Problem statement: The answer must reproduce the listing exactly, with every picture left out.

::::::::

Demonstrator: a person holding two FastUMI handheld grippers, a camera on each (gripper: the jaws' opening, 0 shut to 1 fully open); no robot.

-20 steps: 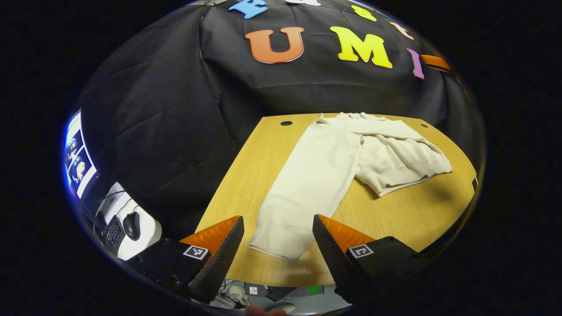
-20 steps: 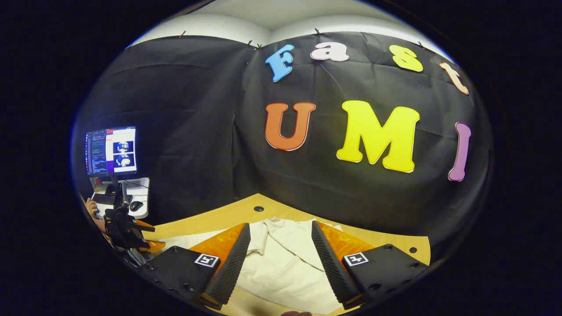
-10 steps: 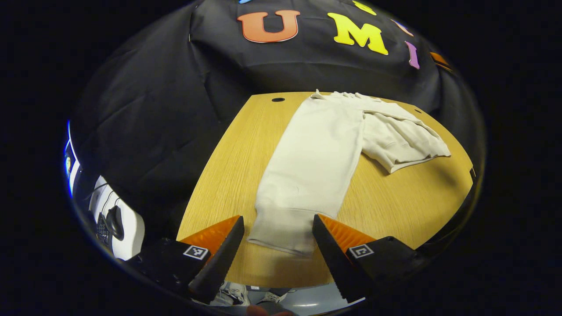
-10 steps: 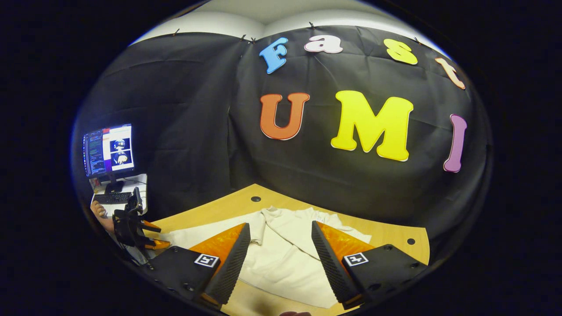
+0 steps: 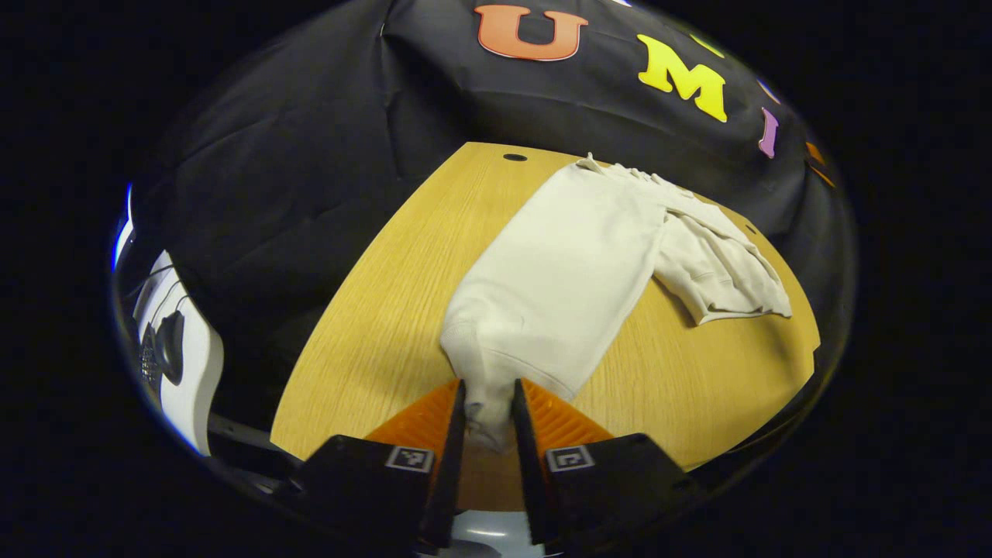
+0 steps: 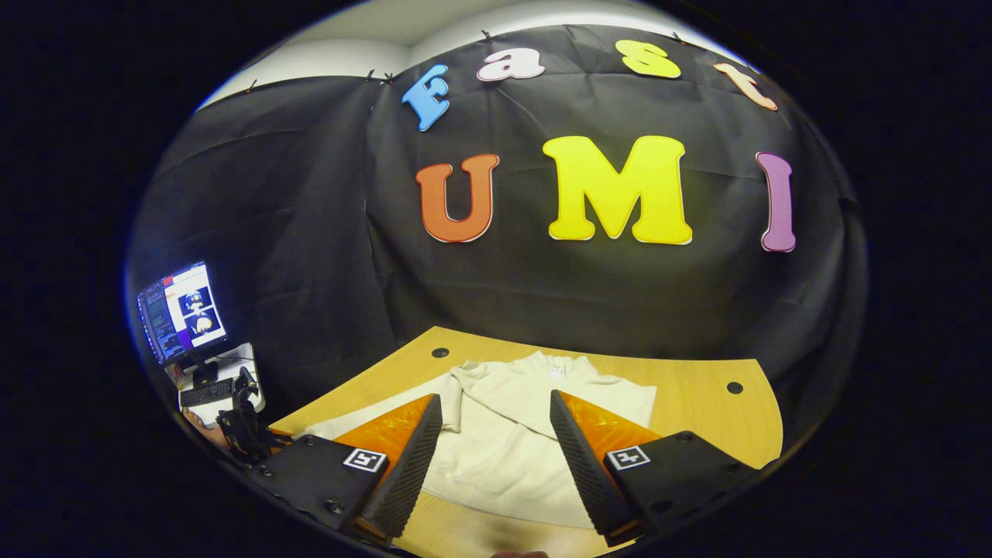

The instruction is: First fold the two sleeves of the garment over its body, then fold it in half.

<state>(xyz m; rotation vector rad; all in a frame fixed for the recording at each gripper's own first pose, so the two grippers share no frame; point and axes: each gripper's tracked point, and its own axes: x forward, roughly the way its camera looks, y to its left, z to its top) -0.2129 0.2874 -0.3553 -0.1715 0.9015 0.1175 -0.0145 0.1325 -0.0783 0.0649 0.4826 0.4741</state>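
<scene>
A cream sweatshirt (image 5: pixel 566 263) lies on the wooden table (image 5: pixel 387 310). One long sleeve stretches toward me, and the rest lies bunched at the far right (image 5: pixel 721 271). My left gripper (image 5: pixel 488 385) is shut on that sleeve's cuff (image 5: pixel 487 411), which is gathered between both fingers near the table's front edge. In the right gripper view the sweatshirt's body and neckline (image 6: pixel 542 403) lie ahead. My right gripper (image 6: pixel 494 397) is open above it with nothing between its fingers. The left gripper (image 6: pixel 246 435) shows small at the far left there, at the sleeve's end.
A monitor (image 6: pixel 182 310) stands left of the table on a white side desk (image 5: pixel 190 372) with a mouse (image 5: pixel 170 347) and keyboard. The table has cable holes (image 5: pixel 514 157) (image 6: pixel 735 387) near its back edge. Black cloth walls close in behind and to the left.
My left gripper has gone from open around the cuff to shut on it, bunching the cloth. The right gripper has swung a little, bringing more of the sweatshirt into view.
</scene>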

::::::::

Solution to this task:
Demonstrator: a person holding two FastUMI handheld grippers, a camera on each (gripper: the jaws' opening, 0 shut to 1 fully open); no robot.

-20 steps: 
-20 steps: 
-10 steps: 
-10 steps: 
+0 steps: 
+0 steps: 

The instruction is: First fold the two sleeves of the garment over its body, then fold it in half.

<state>(xyz m; rotation vector rad; all in a frame fixed for the recording at each gripper's own first pose, so the two grippers share no frame; point and axes: each gripper's tracked point, and its own axes: x forward, roughly the way its camera looks, y to its left, z to its top) -0.2129 0.2874 -0.3553 -0.1715 0.9015 0.1175 -0.0145 0.1325 -0.0783 0.0649 0.4826 0.4741</state>
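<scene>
A cream sweatshirt (image 5: pixel 566 263) lies on the wooden table (image 5: pixel 387 310). One long sleeve stretches toward me, and the rest lies bunched at the far right (image 5: pixel 721 271). My left gripper (image 5: pixel 488 385) is shut on that sleeve's cuff (image 5: pixel 487 411), which is gathered between both fingers near the table's front edge. In the right gripper view the sweatshirt's body and neckline (image 6: pixel 542 403) lie ahead. My right gripper (image 6: pixel 494 397) is open above it with nothing between its fingers. The left gripper (image 6: pixel 246 435) shows small at the far left there, at the sleeve's end.
A monitor (image 6: pixel 182 310) stands left of the table on a white side desk (image 5: pixel 190 372) with a mouse (image 5: pixel 170 347) and keyboard. The table has cable holes (image 5: pixel 514 157) (image 6: pixel 735 387) near its back edge. Black cloth walls close in behind and to the left.
My left gripper has gone from open around the cuff to shut on it, bunching the cloth. The right gripper has swung a little, bringing more of the sweatshirt into view.
</scene>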

The work on this exercise is finished.